1. The Kettle bell Swing: This is the starting point strength endurance lift that is ideal for overall conditioning and increasing tremendous inner strength. This lift is performed by you wavering the bell starting between your legs up to chest level. The pulling motion of wavering the iron bell incorporates hundreds of muscles and tests your cardiovascular system more as compared to anything you have attempted with in other form of weightlifting.

You must execute a hip snap action by contracting and extending at both your hips and knees in a continuous and fluent motion so that you can build the necessary drive to carry out this lift. This hip drive is needed for the game of football!

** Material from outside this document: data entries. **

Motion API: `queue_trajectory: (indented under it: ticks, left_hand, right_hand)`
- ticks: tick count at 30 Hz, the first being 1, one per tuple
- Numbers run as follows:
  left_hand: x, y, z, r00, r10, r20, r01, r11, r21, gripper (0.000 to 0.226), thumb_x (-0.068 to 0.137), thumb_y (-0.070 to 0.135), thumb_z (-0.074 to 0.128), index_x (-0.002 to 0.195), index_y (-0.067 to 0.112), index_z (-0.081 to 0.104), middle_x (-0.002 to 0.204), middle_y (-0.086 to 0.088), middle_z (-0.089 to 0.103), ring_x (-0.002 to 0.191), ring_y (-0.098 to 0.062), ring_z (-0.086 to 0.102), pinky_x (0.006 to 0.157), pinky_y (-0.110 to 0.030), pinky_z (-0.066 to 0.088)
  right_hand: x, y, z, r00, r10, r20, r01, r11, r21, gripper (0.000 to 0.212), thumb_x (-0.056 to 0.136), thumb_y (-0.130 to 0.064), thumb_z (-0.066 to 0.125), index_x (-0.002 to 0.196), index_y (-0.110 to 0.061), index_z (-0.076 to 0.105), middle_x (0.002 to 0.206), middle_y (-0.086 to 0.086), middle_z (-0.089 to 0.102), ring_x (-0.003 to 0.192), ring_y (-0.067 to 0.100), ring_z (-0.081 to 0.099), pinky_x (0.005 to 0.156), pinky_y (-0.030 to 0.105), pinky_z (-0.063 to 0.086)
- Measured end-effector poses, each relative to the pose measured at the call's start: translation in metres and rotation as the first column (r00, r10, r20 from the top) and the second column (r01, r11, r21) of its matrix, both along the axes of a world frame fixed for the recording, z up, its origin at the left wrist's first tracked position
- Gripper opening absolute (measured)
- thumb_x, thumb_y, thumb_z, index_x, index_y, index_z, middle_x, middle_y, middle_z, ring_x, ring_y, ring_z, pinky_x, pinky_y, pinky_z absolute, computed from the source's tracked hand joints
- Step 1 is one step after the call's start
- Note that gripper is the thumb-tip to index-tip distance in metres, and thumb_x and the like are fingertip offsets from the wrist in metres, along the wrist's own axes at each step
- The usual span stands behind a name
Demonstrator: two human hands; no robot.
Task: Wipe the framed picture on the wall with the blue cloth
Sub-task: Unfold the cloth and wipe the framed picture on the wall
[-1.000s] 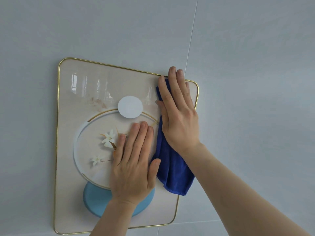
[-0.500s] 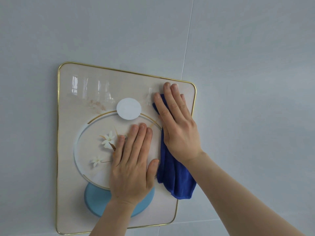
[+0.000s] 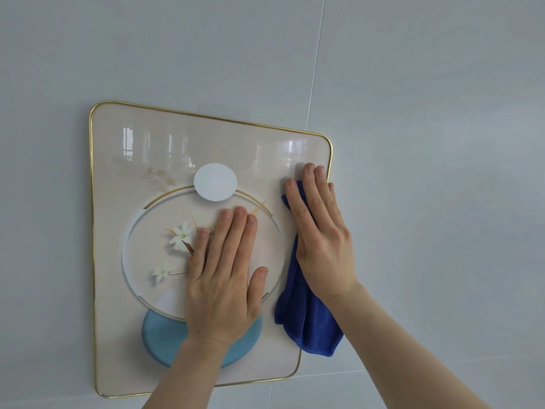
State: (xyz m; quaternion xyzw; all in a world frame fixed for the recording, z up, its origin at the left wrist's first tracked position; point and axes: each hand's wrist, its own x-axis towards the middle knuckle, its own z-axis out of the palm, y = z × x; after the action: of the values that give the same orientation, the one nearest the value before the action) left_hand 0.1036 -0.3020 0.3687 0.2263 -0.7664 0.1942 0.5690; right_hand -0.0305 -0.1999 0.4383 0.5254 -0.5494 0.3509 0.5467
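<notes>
Both hands (image 3: 321, 234) flat near frame edge (image 3: 329, 160).

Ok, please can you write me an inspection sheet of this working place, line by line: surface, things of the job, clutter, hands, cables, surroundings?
Surface: grey tiled wall, thin seams between the tiles.
Job's things: framed picture with gold rim and rounded corners, hanging tilted; glossy face with window reflections and a faint brownish patch near the upper left. Blue cloth lies on its right part, its lower end hanging loose past the frame edge.
Clutter: nothing seen.
Hands: left hand flat on the picture's middle, bracing it; right hand flat, pressing the cloth against the picture near the right edge.
Cables: nothing seen.
Surroundings: only wall in view.
</notes>
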Motion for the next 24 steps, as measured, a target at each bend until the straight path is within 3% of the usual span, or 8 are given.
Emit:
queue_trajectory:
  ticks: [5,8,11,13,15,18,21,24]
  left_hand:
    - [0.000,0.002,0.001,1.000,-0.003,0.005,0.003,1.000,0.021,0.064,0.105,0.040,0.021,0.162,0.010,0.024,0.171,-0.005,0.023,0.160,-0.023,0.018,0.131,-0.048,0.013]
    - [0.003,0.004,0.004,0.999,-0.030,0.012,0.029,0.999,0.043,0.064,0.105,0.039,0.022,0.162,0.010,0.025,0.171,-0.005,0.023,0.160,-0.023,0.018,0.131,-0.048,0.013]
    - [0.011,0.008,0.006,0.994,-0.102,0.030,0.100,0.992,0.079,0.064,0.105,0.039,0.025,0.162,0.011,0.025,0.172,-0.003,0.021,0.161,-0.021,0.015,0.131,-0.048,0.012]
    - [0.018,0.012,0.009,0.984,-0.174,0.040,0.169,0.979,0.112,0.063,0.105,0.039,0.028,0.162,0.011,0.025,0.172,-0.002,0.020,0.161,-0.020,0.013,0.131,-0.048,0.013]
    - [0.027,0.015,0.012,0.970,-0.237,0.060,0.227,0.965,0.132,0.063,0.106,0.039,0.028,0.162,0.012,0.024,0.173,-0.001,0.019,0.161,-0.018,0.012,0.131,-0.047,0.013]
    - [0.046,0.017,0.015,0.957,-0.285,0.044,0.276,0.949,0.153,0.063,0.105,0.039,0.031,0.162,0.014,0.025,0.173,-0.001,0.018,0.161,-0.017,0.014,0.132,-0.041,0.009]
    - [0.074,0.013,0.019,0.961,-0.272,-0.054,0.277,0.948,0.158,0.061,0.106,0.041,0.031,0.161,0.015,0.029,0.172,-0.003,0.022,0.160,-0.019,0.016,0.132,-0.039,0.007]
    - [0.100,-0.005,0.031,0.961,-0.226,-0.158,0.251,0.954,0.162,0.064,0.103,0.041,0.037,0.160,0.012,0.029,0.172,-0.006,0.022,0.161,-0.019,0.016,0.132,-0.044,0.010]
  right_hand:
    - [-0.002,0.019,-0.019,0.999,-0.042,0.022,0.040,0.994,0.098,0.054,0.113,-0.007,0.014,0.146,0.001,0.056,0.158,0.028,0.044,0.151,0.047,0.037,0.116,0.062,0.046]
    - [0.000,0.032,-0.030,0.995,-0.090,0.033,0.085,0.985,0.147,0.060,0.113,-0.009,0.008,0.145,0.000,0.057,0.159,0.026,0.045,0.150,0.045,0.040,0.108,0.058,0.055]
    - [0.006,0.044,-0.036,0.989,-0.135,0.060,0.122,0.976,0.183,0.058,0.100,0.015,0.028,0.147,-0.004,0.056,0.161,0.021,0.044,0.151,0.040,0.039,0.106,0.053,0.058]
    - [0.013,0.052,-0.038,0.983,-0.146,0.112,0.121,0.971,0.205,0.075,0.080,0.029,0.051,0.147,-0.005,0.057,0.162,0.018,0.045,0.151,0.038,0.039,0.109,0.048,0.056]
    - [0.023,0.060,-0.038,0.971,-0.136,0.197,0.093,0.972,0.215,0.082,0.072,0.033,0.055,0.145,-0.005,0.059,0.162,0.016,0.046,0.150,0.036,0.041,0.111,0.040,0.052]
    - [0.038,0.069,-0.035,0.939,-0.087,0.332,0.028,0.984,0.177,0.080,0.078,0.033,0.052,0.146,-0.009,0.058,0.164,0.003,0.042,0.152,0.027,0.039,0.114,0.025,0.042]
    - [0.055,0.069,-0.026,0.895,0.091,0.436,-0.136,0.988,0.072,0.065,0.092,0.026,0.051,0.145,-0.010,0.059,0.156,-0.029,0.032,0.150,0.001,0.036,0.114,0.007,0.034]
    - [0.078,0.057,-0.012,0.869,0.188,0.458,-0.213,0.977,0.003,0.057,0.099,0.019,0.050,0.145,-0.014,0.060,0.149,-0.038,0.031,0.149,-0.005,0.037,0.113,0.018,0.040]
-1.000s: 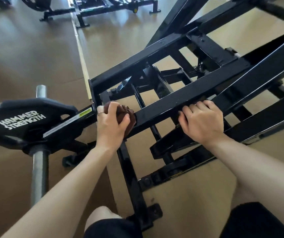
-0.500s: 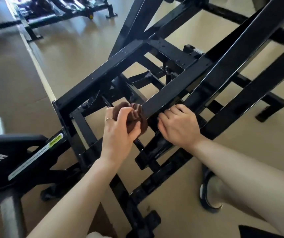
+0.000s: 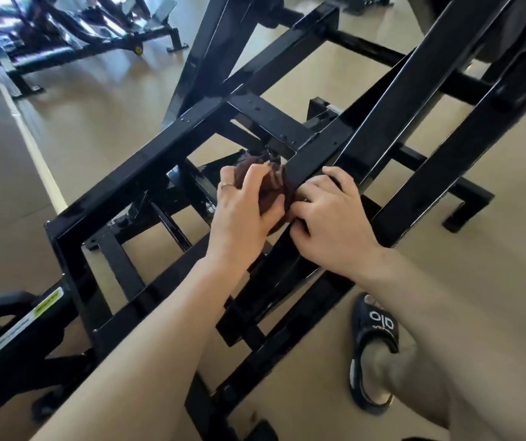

2. The Single Arm Overhead Kettle bell Snatch: This special lift is gruesome in it’s concentration! This is possibly at the top of the routines for maximum kettle bell exercises. This lift is executed by properly performing an explosive hip snap action once more. But, you are only lifting the kettle bell with one arm and letting the bell to vertically fly up in front of you by pulling your elbow upward and lateral to your head. Once it arrives at this high point laterally to your head then you complete the snatch by punching your palm to the heaven locking out both your elbow and shoulder into place. This specific lift is wonderful for developing explosive leg power, inner strength, and shoulder stability!

3. The Kettle bell Front Squat: For this kettle bell routine you can utilize a single bell or two bells of equal weight. Starting from the floor between your legs just clean the kettle bells to your chest. Ensure that your squat stance is set and stable. From here simple perform a front squat going down until your elbows touch your knees. This is how you know you have good depth in the squat. Make sure you incorporate all three of these lifts into your kettle bell workout routines for maximum fitness and athletic presentation. Train intensely and enjoy my friend!